Records follow. Pull out every line that contains "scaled".

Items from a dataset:
↓

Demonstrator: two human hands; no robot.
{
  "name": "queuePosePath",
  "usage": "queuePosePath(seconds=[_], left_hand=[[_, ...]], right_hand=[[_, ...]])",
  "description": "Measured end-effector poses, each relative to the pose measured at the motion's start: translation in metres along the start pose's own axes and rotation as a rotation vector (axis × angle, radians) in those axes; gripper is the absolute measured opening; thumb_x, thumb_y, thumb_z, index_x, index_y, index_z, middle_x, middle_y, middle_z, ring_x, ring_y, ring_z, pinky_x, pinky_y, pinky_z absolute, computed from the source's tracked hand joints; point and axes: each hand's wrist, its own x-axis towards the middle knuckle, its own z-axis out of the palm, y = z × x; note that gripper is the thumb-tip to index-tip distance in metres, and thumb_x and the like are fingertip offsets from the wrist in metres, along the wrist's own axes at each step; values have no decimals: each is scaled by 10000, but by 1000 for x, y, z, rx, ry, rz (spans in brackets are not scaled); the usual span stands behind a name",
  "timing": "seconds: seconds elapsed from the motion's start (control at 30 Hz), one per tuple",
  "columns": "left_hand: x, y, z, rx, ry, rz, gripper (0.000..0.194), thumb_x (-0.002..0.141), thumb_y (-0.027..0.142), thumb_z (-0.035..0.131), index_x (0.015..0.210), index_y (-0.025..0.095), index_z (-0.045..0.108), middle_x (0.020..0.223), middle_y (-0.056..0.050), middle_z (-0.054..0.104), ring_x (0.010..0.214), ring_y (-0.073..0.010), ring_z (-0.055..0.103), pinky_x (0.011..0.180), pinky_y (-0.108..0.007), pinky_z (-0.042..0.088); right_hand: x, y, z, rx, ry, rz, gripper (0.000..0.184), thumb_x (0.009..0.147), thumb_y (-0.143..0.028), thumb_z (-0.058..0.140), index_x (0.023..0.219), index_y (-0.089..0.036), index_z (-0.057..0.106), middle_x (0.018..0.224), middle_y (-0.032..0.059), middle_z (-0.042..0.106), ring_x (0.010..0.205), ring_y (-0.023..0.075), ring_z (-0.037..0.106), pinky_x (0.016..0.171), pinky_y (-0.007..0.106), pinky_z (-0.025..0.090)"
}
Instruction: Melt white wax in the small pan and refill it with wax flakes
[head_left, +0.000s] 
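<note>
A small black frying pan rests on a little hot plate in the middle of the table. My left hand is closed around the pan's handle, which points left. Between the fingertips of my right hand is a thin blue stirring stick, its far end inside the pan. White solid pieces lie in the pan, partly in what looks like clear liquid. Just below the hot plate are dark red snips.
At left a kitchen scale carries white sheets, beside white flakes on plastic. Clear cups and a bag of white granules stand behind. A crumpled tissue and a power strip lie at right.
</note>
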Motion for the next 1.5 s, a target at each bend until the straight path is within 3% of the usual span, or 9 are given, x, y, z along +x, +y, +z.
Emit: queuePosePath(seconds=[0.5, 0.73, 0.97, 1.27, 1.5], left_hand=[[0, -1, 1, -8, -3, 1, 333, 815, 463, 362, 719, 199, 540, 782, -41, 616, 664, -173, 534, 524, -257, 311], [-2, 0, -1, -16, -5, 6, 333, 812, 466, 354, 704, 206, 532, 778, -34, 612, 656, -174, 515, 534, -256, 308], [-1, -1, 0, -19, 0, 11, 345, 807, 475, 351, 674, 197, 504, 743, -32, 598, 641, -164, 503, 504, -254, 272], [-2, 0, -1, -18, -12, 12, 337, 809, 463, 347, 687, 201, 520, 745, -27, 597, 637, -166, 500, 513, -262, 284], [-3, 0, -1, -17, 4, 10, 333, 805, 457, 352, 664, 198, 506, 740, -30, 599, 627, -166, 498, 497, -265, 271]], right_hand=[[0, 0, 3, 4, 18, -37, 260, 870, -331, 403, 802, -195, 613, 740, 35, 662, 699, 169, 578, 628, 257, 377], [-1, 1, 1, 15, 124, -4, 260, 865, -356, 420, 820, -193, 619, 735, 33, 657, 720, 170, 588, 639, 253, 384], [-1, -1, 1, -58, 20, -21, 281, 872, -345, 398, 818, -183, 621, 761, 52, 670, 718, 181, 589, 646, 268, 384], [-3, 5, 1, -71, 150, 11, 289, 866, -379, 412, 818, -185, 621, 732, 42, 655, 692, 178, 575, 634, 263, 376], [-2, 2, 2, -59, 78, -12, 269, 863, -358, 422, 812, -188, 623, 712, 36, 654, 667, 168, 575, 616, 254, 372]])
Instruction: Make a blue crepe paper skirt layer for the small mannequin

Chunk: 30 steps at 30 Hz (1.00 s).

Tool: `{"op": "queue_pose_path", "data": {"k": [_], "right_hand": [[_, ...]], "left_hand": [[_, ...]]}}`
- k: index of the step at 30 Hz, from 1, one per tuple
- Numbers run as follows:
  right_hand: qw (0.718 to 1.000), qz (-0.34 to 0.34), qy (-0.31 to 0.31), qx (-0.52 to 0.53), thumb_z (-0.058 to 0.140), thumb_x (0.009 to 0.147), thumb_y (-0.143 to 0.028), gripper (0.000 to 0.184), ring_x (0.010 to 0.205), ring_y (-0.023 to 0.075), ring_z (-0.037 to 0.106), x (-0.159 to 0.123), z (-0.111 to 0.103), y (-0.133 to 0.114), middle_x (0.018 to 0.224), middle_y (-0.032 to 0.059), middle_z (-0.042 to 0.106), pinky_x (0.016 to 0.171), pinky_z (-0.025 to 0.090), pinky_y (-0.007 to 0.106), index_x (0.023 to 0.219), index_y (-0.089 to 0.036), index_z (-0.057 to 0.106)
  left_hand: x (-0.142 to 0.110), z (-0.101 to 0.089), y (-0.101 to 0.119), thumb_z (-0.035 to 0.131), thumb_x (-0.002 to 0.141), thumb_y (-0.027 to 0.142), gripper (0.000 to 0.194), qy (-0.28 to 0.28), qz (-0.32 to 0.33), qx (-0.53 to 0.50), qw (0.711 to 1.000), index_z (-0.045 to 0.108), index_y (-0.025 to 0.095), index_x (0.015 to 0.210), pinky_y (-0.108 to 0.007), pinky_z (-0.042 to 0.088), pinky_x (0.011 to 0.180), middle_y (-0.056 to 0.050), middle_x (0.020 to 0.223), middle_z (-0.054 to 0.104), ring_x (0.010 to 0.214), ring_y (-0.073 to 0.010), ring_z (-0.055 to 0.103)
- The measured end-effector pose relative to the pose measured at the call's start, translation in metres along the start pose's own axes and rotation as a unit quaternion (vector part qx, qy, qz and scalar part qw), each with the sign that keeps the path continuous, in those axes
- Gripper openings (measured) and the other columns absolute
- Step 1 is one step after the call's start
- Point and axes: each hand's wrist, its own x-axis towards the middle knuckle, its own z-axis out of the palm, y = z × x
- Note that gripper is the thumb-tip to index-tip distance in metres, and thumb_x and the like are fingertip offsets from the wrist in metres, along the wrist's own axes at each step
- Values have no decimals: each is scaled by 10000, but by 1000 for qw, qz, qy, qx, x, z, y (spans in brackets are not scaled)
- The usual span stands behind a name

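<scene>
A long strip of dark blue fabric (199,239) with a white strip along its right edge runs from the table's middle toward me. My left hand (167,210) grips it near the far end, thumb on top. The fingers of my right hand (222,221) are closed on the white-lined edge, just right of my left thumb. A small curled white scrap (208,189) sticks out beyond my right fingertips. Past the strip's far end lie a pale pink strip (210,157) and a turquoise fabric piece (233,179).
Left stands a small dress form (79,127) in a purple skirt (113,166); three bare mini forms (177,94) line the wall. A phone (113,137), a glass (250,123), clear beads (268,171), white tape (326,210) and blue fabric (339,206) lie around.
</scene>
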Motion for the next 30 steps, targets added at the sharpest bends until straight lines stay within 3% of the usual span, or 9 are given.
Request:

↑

Task output:
  "description": "Measured end-effector poses, each relative to the pose measured at the motion's start: translation in metres along the start pose's own axes and rotation as a rotation vector (axis × angle, radians) in those axes; gripper is the absolute measured opening; thumb_x, thumb_y, thumb_z, index_x, index_y, index_z, middle_x, middle_y, middle_z, ring_x, ring_y, ring_z, pinky_x, pinky_y, pinky_z absolute, computed from the source's tracked hand joints; point and axes: each hand's wrist, its own x-axis towards the middle knuckle, its own z-axis out of the palm, y = z × x; note that gripper is the thumb-tip to index-tip distance in metres, and thumb_x and the like are fingertip offsets from the wrist in metres, along the wrist's own axes at each step; values have no decimals: each is scaled by 10000, but by 1000 for x, y, z, rx, ry, rz (spans in brackets are not scaled); the usual span stands behind a name",
- Values have no decimals: each is scaled by 10000, but by 1000 for qw, qz, qy, qx, x, z, y (spans in brackets are not scaled)

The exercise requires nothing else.